E a tendência é a de que a sucata continue fugindo. Porque há dois fatores que fazem bombar a demanda internacional. 

Um é, como sempre, a China. O país do carro elétrico quer virar também o país da reciclagem de alumínio. A produção a partir de sucata consome 95% menos energia, certo? Junte isso a uma nação cuja matriz elétrica ainda é particularmente suja (60% carvão). Nesse caso, trocar a alumina (o mineral) pela sucata significa uma redução firme nas emissões de carbono – outro objetivo do governo de Xi Jinping. 

A meta deles é aumentar a capacidade de reciclagem de 22 milhões para 37 milhões de toneladas até 2028. Eles já importam na casa de 1 milhão – a capacidade de reciclagem do Brasil, só para lembrar. Esse número certamente vai crescer.

O outro fator é a tarifas dos EUA sobre o alumínio, de 50%. Essa é universal: vale para todos os países (com poucas exceções, como o Reino Unido). E traz uma pegadinha. A sucata de alumínio está fora do tarifaço. Para a maior parte dos países, fica na tarifa-Trump básica, de 10%.

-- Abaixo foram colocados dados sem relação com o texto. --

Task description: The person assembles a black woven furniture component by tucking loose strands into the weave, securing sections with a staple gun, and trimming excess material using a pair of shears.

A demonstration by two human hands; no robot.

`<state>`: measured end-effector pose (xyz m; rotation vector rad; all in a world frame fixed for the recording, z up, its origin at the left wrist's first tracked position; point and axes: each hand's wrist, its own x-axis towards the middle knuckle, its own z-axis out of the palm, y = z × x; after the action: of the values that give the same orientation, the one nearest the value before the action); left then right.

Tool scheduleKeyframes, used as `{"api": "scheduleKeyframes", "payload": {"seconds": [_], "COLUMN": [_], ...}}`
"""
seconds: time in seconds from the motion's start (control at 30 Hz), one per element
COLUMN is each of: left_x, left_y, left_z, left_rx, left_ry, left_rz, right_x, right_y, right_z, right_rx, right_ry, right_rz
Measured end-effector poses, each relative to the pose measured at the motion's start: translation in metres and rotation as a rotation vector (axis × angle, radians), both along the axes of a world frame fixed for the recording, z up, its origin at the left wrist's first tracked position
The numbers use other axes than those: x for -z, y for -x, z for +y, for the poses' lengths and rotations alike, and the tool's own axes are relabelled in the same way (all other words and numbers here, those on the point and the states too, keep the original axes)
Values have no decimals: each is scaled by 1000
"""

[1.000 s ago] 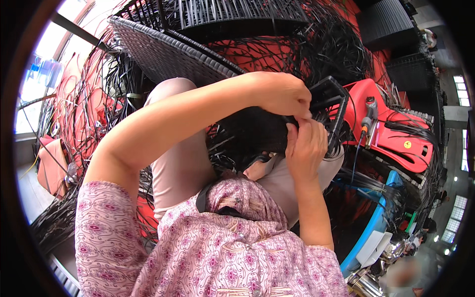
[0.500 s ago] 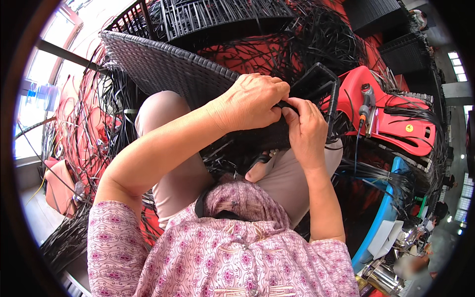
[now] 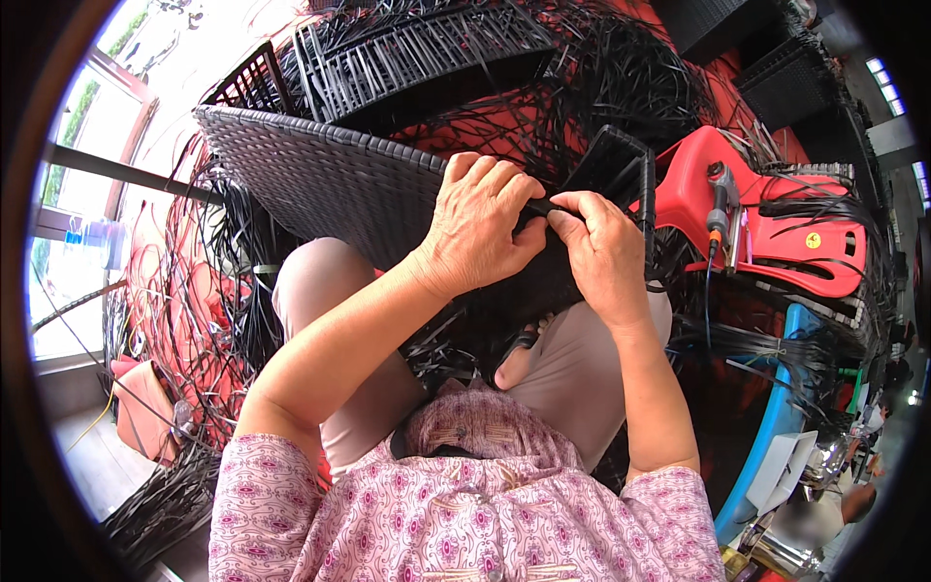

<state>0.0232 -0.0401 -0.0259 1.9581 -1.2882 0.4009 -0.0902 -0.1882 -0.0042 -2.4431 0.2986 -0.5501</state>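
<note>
A dark woven panel, part of a wicker-like piece of furniture, leans across in front of my knees. My left hand is at its near right end, fingers bent and closed around a black strip. Close beside it, my right hand pinches the same strip between thumb and fingertips. Only a short stretch of the strip shows between the hands; its ends are hidden. Behind my right hand stands a black-wrapped frame, bent at a corner.
Black strips lie tangled over the red floor covering. A slatted black frame stands at the back. To the right, a red plastic stool carries a corded hand tool. A blue basin stands lower right.
My left hand has turned more upright, its forearm lower and steeper. Both hands remain closed at the strip. The view has shifted slightly.
</note>
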Motion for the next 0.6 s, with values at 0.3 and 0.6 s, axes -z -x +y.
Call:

Latas em processo de reciclagem. Foto: ABAL

Não é o caso do Brasil. Trump estabeleceu aquela tarifa extra de 40% para o nosso caso. Depois retirou do grosso dos produtos, mas não da sucata. Ainda assim, a diferença tarifária favorável à sucata para a maior parte do mundo aumenta a disputa por ela no mercado internacional. E estimula a exportação no Brasil também – se a Alemanha exportar mais latinhas para os EUA, por exemplo, abre-se mais mercado na Alemanha para a sucata brasileira. É assim que a banda do comércio toca, claro.

E os preços vão subindo no mercado internacional – o que dificulta as importações por aqui, e pode comprometer o futuro da produção de alumínio secundário. Desde junho deste ano, quando a tarifa americana para o alumínio primário foi a 50%, o preço da sucata no mercado internacional subiu 20%

Bom, se a fuga da melhor matéria-prima para o alumínio é um problema no Brasil, vale o mesmo para qualquer outro lugar com boa estrutura para reciclagem. É o caso da União Europeia. E ela já sentiu o golpe. Anunciou em novembro que vai impor alguma restrição às exportações de sucata de alumínio no continente – provavelmente via tarifa ou quota. E citou a distorção tarifária dos EUA o grande motivador da medida.

A ABAL, no Brasil, também entende que essa seria a melhor alternativa por aqui. A guerra comercial continua.